富野:まったくそういうことです。次の世代の若い力が、この逼塞感を切り開いていくところを見つめていきたいし、「G-レコ」が、そうした子どもたちを生み育てる引き金になればいいなと思っています。こうして、考えていることを言葉にして伝えることができるのだから、我ながらすごい作品を作れました(笑)。ただ、もう少し力強い……子どもたちを奮い立たせるような作品にしたかったという思いは、なきにしもあらずです。

これは最近見つけた言葉なのですが、「“世直し”はひとりの人間にはできず、“賢者の疑惑”」つまり大勢の賢い人たちが「これはおかしいのではないか?」と感じることが必要なのではないかと思います。あくまで“疑惑”であって、「こうすべきだ」ではありません。右翼的にせよ左翼的にせよ、べき論で進めてしまうと、かのソビエト連邦ですら崩壊した共産党のような独裁的ルートに向かってしまう。そうではなく「おかしいんだよね」という声が1億も集まれば、世の中が正しくなる。これは東大、京大に行けということではないから、“賢者”という言い方のほかにない(笑)。幸いにも、大陸とつながっていない日本列島は、人々の意思統一や議論がしやすい“世直し”ができる土壌なのだと信じています。だから、今の僕は革命論を拒否することができるようになりました。明治維新の頃なら、革命派の志士たちがいてもいいし、それを阻止する新選組だっていてもいい。しかし、今のグローバル経済時代の革命は、そうではないでしょう。

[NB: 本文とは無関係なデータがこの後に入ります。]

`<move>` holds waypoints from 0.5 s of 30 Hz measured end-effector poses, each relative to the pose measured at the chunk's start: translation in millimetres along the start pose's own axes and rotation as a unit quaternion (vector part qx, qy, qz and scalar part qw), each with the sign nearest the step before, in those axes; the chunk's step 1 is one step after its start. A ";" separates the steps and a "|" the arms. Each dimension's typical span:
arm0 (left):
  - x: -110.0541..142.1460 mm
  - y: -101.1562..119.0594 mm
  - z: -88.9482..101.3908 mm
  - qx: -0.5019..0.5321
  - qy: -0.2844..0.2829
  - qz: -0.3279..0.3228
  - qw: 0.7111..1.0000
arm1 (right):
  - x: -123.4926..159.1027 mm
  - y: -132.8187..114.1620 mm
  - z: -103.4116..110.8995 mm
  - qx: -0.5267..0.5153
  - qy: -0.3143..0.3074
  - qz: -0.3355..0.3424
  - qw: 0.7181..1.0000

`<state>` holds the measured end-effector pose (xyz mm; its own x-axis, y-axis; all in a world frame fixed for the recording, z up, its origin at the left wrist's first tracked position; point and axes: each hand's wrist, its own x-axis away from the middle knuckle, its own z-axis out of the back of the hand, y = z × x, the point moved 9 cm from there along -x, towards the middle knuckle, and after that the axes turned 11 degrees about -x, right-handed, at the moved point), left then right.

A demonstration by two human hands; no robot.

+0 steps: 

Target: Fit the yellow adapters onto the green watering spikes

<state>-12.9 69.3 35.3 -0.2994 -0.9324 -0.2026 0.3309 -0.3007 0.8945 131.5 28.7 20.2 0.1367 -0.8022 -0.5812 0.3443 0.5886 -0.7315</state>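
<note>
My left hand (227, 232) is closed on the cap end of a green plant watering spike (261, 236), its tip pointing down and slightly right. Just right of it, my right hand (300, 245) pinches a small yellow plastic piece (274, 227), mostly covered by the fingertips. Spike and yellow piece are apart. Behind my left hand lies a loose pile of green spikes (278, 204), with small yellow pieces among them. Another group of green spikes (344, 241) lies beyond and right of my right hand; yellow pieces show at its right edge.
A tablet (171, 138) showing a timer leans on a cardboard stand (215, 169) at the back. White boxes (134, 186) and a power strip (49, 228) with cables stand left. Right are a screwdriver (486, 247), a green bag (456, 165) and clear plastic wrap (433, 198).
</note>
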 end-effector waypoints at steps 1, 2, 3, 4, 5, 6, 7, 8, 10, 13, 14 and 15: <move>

――シャアがやろうとした革命は、今の時代にそぐわないということですね。

富野:シャアのそれは20世紀の革命論でしかなく、理念論に過ぎなかったのではないかと思います。今となっては、オールドタイプだと断定もできます。「G-レコ」の企画当初から10年間、ずっと突破口が見つからなくて、このことに気づけたのはごく最近なんです。しかし、賢い人にすぐ解決策が見いだせるかというと、そんなに簡単なことではないんです。賢いがゆえに、安直ではないから。例えば老人介護の問題にしてもそう。「老人介護を充実させましょう」という言葉だけでは解決できないことに気づき、“おかしいぞ”と言えるのが“賢さ”です。そんな人たちが集まって、頭を悩ませるなかで、必ず光明が見えてくるものだと思います。愛煙家の僕としては、世界的な人口増の問題に対して「みんなにタバコを吸わせろ!」なんて愚民らしいポピュリズムに走ってしまうのですが、「お前はそれで幸せかもしれないけど、そんな簡単じゃない」って言われれば「そうだよね」って返せるようになったのは、賢くなれたかなって思っています(笑)。